Records excerpted from a collection
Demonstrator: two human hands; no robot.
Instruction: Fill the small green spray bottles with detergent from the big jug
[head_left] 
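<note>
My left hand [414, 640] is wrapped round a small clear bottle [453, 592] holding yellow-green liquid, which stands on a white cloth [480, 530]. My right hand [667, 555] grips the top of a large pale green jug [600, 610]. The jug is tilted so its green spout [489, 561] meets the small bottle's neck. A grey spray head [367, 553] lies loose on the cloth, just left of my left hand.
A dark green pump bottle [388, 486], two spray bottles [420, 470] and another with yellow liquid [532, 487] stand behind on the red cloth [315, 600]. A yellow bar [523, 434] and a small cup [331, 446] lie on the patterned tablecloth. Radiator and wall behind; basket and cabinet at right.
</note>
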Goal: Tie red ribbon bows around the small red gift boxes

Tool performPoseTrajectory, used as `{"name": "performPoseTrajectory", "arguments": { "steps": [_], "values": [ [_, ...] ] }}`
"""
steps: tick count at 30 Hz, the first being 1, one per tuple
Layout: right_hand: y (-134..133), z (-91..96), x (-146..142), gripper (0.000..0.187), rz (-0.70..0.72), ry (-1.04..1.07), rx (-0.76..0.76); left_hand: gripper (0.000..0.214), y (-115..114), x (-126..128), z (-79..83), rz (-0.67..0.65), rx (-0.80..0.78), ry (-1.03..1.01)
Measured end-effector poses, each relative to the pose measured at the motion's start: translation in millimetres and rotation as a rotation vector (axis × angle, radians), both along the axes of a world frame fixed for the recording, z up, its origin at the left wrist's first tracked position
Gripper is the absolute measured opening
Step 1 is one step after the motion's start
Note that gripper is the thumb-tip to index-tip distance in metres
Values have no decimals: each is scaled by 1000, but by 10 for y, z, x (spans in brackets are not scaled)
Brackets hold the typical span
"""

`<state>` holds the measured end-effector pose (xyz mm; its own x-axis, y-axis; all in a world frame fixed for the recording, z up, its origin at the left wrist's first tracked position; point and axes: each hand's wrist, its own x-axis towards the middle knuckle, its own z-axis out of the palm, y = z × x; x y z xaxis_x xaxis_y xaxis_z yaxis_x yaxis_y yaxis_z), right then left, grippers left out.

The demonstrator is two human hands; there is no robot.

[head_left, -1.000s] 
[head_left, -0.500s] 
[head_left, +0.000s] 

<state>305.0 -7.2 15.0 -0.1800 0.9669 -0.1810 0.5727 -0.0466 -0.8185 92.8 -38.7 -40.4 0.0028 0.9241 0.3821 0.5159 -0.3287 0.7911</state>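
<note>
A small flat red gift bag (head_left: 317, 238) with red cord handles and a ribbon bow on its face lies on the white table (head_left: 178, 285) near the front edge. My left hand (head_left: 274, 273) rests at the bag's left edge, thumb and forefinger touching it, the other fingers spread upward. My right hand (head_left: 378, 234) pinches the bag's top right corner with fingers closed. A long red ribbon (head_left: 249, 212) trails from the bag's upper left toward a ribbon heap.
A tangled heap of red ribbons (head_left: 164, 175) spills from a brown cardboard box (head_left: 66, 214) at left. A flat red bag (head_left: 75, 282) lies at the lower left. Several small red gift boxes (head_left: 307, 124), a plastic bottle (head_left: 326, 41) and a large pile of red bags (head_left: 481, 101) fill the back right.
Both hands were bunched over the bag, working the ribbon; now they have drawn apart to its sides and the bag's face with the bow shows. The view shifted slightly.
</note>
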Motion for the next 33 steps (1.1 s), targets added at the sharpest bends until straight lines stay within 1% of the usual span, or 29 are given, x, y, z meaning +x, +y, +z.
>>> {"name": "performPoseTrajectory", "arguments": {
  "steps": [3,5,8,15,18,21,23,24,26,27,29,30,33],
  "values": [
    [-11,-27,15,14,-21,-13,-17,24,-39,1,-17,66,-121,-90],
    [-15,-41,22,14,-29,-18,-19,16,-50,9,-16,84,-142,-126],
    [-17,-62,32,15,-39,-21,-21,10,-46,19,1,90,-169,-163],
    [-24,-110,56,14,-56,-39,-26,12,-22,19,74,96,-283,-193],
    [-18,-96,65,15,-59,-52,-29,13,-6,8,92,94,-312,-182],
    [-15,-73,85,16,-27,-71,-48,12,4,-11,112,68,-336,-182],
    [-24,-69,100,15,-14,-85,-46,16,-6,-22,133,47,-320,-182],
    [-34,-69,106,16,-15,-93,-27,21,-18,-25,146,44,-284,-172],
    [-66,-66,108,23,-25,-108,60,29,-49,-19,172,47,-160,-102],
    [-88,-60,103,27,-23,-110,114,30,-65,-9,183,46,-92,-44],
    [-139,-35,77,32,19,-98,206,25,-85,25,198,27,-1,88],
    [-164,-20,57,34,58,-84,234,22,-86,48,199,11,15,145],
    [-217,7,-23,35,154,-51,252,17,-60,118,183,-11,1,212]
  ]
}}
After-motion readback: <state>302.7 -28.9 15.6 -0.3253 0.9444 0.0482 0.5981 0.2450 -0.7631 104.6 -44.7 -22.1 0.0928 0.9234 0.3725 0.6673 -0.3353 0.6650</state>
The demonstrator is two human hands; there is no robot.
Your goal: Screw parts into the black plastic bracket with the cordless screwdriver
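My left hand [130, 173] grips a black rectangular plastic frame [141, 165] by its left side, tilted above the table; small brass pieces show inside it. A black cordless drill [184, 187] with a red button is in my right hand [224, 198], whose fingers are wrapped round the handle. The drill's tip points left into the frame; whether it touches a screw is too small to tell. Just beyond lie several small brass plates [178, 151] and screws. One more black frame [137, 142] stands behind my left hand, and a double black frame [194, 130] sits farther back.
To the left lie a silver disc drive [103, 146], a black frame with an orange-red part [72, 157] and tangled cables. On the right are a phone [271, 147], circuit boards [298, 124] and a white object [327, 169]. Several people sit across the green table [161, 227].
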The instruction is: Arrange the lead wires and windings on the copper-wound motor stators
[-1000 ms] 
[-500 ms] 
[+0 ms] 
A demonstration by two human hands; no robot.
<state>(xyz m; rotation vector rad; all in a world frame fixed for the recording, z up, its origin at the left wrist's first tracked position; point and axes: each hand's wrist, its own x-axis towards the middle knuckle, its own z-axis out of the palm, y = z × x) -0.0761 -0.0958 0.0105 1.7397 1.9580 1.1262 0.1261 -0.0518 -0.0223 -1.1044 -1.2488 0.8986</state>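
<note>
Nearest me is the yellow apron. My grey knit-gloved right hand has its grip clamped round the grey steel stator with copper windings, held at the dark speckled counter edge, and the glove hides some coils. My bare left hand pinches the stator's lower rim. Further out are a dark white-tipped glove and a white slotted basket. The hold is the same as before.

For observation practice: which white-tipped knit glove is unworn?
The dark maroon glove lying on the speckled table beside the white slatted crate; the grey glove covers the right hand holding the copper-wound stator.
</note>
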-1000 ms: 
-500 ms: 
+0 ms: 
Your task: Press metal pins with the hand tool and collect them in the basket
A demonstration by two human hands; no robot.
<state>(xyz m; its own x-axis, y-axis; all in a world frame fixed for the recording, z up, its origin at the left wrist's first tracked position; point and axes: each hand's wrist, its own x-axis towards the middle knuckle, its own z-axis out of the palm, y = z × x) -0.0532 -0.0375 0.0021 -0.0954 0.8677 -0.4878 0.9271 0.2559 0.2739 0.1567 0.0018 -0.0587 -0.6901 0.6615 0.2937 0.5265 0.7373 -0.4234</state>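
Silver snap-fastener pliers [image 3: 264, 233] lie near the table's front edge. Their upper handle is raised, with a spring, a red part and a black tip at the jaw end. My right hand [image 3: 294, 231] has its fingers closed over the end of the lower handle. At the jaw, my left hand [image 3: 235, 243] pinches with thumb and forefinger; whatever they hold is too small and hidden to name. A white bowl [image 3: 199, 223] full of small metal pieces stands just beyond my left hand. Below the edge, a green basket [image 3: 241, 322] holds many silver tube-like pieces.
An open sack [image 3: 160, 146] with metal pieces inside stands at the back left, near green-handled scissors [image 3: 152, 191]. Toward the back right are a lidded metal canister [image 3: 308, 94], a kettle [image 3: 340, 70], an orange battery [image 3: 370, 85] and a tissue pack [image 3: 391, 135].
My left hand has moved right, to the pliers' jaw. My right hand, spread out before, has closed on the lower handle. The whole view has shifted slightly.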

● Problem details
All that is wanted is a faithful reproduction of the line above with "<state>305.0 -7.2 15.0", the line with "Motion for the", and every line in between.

● Answer box
<state>305.0 -7.2 15.0 -0.1800 0.9669 -0.1810 0.5727 -0.0466 -0.8185 92.8 -38.7 -40.4 0.0028 0.9241 0.3821 0.5159 -0.3287 0.7911</state>
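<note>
A small flat red gift bag (head_left: 317, 238) with red cord handles and a ribbon bow on its face lies on the white table (head_left: 178, 285) near the front edge. My left hand (head_left: 274, 273) rests at the bag's left edge, thumb and forefinger touching it, the other fingers spread upward. My right hand (head_left: 378, 234) pinches the bag's top right corner with fingers closed. A long red ribbon (head_left: 249, 212) trails from the bag's upper left toward a ribbon heap.
A tangled heap of red ribbons (head_left: 164, 175) spills from a brown cardboard box (head_left: 66, 214) at left. A flat red bag (head_left: 75, 282) lies at the lower left. Several small red gift boxes (head_left: 307, 124), a plastic bottle (head_left: 326, 41) and a large pile of red bags (head_left: 481, 101) fill the back right.
Both hands were bunched over the bag, working the ribbon; now they have drawn apart to its sides and the bag's face with the bow shows. The view shifted slightly.
</note>
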Motion for the next 33 steps (1.1 s), targets added at the sharpest bends until straight lines stay within 1% of the usual span, or 29 are given, x, y, z meaning +x, +y, +z.

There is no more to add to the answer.